Diego Hernán David Ochoa, instructor SENA de la Tecnología en Administración de Empresas Agropecuarias, adscrito al Centro de Recursos Naturales Renovables La Salada, señala que: “En este grupo de 22 aprendices, tenemos la fortuna de contar con tres indígenas o población diferencial, entre ellos Amanda. Ellos se caracterizan por su compromiso con el programa, son muy responsables y participativos y siempre demuestran las ganas de aprender y ayudar a su comunidad”.  

 

 

Al preguntarle sobre el rendimiento académico de Amanda, “el profe” como le dicen cariñosamente en el resguardo, agrega que “ella cautiva con su manera de hablar, de reflexionar, siempre está pendiente en expresar lo que siente y asume el rol de líder en todas sus acciones”.  

 

 

Artesanías, producto lleno de color y tradición

 

 

Actualmente, 60 mujeres producen artesanías, la mayoría para bisutería y joyería. Collares, aretes, pulseras, correas y toda clase de accesorios hacen parte de la oferta que nace de la creatividad e ingenio de las Emberá Chamí, que gracias a los saberes de las abuelas, han transmitido su arte de generación en generación.

 

 

“Diseñamos desde lo tradicional en diferentes tejidos, involucramos lo moderno pero sin perder el significado de los tejidos que evocan la naturaleza. Por ejemplo, los triángulos seguidos se refieren a las montañas. Este arte lo inculcamos más desde lo espiritual y no tanto desde lo material, pues queremos que la gente sepa cuan valioso es el trabajo de nosotras”, explica la coordinadora de mujeres del Resguardo, Margarita Yagarí.

 


Las artesanías se llevan a las ferias municipales y a la casa de la cultura del municipio de Jardín y ya han pactado negocios con reconocidas marcas de vestidos de baño y ropa interior que se venden a nacional e internacionalmente.

 

 

Tanto Margarita como Amanda sueñan con tener una marca registrada, pero son conscientes de que es necesario seguir formando a sus mujeres en negocios y administración para que sepan cómo comercializar sus productos y a la vez, conservar la tradición.  

 

 

Una líder con sueños comunes

 

 

La protagonista de esta historia sueña con graduarse del SENA para aplicar todo lo que ha aprendido como administradora de empresas agropecuarias en su comunidad.
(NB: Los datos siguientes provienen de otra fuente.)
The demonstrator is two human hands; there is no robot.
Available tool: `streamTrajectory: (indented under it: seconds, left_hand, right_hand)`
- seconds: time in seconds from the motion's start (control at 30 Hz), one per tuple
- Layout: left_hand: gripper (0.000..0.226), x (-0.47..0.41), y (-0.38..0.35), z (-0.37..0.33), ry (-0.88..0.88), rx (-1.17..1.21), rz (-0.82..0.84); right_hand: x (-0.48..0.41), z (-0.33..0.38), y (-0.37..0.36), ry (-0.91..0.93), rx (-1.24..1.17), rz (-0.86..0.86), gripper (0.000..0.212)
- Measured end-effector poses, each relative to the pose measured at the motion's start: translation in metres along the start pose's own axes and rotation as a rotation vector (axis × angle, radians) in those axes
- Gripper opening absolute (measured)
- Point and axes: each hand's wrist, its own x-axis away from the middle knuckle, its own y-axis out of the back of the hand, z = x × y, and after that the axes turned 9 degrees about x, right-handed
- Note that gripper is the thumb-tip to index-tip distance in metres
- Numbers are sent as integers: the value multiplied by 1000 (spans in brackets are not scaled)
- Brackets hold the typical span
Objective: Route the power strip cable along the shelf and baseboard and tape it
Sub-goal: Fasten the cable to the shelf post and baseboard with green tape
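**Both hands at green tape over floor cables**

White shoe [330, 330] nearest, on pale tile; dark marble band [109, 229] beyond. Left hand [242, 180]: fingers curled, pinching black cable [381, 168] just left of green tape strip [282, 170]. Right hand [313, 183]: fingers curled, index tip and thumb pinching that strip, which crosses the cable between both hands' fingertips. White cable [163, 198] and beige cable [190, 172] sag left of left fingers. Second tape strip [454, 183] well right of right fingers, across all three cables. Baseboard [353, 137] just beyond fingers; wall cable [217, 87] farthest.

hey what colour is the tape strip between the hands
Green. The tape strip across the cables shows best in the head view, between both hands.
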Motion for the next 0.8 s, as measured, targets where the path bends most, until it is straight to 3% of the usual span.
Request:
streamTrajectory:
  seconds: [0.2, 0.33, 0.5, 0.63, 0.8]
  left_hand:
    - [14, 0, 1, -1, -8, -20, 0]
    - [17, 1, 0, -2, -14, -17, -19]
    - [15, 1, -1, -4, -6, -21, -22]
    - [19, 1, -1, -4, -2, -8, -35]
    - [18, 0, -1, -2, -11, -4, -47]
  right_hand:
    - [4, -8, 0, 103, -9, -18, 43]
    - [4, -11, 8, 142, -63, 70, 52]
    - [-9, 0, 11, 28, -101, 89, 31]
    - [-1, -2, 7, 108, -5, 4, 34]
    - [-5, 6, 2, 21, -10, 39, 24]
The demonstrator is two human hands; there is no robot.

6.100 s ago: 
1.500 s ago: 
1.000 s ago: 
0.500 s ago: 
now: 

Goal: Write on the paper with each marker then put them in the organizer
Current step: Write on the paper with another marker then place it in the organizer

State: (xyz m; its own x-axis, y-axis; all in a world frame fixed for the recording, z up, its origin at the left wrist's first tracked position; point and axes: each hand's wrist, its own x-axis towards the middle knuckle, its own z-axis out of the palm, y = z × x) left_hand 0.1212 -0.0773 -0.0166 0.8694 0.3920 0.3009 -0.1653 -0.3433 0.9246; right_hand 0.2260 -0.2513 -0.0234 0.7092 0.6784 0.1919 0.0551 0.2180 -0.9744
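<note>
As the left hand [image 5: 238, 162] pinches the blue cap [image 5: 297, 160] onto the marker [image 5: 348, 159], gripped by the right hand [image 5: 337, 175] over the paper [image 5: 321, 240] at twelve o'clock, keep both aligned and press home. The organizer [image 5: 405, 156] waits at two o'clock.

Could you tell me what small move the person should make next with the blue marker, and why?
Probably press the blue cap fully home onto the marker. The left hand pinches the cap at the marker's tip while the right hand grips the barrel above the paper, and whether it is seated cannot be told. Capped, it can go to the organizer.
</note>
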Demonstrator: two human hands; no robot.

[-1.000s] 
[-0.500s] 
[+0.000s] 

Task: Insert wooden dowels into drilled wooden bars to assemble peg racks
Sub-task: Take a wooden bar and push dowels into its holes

Aspira a  fortalecer la agroindustria y la creación de empresas, por lo que desde ya entrega todo su esfuerzo y dedicación a sus hermanos indígenas por quienes lucha incansablemente. 

 

 

Mientras nos hace el recorrido por la zona, Amanda concluye: “Yo invito a las mujeres de mi resguardo y a las indígenas de otras etnias para que se esfuercen por prepararse para apoyar a la misma comunidad, pues nosotras las mujeres hacemos todas las actividades con mucha transparencia y amor, aún estamos a tiempo de transmitir nuestros saberes a todos nuestros hermanos y generaciones de acuerdo con los retos del mundo moderno, pero eso sí, sin olvidar nuestras raíces y sin perder nuestra esencia”.